WORK INSTRUCTION:
Reading the records below, count the lines in which the string "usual" appears; write the number only.

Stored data
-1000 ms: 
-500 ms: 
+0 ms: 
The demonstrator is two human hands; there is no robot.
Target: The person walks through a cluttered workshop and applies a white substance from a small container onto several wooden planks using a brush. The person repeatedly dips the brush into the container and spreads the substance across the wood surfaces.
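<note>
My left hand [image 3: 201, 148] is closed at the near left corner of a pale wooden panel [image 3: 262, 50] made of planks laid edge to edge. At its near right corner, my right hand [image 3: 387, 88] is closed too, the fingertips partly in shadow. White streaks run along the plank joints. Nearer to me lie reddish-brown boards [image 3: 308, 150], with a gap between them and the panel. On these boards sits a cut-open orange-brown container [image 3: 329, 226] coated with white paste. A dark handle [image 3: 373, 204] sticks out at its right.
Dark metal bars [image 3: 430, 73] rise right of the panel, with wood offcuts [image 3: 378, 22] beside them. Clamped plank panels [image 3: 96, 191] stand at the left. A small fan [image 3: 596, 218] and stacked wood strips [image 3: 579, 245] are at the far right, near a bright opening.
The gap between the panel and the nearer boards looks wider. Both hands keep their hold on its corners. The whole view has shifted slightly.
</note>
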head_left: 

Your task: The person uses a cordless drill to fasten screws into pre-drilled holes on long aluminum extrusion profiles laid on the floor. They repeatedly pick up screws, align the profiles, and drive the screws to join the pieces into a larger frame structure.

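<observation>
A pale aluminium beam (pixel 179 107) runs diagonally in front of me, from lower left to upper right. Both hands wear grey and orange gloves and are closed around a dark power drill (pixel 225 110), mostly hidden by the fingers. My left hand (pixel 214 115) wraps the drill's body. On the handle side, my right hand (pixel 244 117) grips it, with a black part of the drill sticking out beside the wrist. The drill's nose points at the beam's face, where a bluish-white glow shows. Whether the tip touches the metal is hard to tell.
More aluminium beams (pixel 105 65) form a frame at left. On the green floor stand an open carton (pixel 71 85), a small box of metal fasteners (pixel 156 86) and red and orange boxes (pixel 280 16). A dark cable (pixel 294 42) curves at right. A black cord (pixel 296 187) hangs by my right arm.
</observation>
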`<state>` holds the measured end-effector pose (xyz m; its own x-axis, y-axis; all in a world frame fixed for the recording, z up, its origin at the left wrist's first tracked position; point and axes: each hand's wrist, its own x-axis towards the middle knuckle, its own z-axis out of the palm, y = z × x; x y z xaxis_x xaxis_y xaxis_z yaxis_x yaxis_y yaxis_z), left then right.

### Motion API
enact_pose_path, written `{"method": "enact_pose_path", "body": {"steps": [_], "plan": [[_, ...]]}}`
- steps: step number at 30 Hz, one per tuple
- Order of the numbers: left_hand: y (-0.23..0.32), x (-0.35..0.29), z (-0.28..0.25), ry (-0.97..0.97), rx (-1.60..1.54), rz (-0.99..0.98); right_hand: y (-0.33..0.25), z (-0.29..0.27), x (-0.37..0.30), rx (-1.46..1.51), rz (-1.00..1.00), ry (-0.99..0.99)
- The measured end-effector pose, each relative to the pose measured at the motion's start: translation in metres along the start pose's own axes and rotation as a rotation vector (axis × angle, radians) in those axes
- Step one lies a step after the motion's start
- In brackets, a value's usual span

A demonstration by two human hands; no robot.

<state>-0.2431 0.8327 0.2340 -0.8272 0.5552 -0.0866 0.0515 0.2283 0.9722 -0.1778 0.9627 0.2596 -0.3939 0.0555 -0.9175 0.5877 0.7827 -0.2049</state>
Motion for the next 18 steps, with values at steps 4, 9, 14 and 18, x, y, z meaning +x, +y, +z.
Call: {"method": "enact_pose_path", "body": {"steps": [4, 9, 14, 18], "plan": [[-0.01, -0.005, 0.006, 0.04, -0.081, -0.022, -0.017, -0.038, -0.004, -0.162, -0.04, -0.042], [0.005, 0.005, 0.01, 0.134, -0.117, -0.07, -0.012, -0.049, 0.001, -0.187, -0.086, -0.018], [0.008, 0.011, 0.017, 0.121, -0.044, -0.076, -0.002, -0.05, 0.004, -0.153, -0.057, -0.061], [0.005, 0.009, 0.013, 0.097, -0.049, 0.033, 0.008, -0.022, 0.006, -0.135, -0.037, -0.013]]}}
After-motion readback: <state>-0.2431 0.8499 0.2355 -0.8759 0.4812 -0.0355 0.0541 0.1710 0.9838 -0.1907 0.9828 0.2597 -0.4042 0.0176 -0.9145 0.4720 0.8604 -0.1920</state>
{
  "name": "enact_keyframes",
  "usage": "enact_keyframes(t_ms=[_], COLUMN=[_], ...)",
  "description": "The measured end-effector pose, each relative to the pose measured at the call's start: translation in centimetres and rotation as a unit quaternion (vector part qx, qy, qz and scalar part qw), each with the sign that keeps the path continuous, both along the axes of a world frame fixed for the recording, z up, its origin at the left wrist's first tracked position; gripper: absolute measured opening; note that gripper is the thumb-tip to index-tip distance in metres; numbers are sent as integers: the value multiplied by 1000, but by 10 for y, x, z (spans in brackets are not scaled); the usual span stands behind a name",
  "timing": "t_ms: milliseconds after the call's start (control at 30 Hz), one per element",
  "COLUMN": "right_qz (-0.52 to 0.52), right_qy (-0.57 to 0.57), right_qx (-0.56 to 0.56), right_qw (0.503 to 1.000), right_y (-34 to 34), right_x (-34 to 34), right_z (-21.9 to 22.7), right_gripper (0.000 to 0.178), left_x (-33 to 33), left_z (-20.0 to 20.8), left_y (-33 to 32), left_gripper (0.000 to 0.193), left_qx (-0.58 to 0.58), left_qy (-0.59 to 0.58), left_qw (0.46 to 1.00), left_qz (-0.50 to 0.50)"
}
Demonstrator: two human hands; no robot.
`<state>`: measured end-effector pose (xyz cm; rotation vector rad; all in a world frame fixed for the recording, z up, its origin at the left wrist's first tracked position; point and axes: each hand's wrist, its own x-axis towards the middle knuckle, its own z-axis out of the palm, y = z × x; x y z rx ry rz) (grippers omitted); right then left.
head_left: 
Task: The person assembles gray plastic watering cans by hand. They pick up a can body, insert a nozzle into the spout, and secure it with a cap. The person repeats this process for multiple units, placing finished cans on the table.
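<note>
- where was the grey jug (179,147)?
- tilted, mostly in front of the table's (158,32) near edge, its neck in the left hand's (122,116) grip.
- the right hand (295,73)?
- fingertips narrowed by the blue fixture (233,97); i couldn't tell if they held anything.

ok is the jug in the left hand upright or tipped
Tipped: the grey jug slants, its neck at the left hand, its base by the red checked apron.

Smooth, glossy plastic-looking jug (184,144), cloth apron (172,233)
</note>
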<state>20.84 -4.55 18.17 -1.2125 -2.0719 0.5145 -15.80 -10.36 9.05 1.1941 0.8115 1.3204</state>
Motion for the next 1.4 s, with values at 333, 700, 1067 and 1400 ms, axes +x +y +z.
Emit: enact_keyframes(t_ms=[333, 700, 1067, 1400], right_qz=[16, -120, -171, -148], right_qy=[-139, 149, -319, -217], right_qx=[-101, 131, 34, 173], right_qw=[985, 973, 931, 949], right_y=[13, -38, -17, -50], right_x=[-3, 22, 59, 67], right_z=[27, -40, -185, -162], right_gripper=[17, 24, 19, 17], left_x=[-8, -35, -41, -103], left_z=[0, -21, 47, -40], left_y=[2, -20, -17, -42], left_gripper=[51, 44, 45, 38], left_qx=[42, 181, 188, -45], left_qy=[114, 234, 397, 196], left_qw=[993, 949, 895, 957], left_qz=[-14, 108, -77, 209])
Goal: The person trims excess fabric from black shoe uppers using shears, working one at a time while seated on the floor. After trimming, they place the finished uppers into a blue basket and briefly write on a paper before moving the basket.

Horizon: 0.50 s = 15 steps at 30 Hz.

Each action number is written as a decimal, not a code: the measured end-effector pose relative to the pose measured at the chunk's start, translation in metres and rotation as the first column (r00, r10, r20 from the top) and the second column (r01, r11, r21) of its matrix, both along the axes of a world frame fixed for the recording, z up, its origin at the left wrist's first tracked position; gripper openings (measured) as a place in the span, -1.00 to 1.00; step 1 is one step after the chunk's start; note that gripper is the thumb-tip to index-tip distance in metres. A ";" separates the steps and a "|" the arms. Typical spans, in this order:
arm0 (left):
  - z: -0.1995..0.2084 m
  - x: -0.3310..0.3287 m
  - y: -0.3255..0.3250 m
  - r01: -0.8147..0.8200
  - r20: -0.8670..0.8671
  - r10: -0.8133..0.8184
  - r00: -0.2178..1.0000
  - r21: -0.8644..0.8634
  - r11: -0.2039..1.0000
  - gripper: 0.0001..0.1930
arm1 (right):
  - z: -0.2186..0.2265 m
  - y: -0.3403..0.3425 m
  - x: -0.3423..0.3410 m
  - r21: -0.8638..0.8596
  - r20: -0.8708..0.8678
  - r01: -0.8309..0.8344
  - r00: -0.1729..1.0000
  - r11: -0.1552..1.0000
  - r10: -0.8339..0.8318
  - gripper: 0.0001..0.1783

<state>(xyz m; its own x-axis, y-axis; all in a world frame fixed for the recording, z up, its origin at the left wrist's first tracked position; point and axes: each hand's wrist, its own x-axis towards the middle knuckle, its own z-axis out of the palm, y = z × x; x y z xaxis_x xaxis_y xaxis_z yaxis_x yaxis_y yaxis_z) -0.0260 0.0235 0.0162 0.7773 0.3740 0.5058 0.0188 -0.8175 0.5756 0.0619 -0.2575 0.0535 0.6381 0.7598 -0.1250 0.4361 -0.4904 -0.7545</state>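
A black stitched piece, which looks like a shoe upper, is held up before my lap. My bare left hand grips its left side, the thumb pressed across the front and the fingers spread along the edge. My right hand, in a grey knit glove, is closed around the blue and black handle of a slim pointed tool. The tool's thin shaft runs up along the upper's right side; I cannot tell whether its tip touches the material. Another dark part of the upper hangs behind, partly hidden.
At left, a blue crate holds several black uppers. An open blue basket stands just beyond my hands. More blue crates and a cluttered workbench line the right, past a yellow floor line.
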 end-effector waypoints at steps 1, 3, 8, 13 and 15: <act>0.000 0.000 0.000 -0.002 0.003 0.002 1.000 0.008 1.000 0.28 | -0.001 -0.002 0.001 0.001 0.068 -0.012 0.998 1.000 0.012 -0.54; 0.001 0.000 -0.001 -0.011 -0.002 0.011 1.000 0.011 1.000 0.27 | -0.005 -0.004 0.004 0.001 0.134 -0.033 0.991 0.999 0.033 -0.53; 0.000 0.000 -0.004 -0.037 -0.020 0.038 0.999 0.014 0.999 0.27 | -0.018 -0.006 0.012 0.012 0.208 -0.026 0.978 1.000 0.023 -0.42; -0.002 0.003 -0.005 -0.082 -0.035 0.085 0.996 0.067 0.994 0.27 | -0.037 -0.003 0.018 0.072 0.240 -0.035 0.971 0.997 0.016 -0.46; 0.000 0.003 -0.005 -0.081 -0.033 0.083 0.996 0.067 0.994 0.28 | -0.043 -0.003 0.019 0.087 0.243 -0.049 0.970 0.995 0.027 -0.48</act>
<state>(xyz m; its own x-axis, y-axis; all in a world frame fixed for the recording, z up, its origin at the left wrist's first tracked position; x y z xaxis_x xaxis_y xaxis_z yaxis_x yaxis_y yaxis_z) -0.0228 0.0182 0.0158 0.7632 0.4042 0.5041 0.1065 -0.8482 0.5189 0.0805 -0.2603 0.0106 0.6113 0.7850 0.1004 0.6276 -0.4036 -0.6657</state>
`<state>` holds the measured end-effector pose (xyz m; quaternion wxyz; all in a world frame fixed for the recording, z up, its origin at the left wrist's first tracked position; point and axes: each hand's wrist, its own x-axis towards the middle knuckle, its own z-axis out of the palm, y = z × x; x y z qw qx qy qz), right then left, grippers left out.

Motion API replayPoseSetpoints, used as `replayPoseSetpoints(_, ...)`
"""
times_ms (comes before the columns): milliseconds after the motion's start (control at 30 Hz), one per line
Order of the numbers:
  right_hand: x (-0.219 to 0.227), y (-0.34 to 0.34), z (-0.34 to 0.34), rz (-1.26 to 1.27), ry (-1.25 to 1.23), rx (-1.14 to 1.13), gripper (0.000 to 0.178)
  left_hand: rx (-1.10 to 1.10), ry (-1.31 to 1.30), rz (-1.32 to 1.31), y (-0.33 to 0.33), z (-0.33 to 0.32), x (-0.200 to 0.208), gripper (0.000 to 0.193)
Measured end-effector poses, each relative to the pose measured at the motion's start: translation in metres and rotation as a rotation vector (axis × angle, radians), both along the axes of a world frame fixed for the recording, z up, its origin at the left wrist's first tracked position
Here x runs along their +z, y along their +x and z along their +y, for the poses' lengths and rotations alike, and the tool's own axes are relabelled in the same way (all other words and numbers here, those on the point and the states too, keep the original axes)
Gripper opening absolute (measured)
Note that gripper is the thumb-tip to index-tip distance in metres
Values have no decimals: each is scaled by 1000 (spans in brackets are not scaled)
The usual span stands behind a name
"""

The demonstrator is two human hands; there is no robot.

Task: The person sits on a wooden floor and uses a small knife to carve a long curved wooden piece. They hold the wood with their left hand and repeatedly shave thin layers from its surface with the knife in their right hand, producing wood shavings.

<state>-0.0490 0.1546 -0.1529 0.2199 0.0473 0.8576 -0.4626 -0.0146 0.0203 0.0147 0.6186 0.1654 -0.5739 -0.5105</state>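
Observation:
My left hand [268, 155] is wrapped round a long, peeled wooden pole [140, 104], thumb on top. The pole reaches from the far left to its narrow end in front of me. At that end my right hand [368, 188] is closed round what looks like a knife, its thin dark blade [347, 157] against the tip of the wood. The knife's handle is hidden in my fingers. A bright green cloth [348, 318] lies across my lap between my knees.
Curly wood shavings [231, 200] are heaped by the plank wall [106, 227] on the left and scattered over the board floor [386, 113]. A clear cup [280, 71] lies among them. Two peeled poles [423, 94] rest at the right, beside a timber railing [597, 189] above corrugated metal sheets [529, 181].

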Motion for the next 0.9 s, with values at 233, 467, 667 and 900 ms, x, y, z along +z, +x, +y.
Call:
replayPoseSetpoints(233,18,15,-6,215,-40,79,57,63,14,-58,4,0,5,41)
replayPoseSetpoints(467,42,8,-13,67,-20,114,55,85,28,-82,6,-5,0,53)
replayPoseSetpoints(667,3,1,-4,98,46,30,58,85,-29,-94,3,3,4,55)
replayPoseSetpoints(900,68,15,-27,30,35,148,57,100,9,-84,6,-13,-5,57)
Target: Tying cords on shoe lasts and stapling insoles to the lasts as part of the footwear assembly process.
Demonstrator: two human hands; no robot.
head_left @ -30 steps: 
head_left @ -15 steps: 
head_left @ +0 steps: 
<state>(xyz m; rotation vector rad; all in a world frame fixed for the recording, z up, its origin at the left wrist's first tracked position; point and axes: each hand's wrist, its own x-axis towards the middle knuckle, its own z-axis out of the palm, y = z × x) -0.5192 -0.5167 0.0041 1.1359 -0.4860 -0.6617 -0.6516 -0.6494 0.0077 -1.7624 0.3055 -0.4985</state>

EXERCISE SOLUTION:
3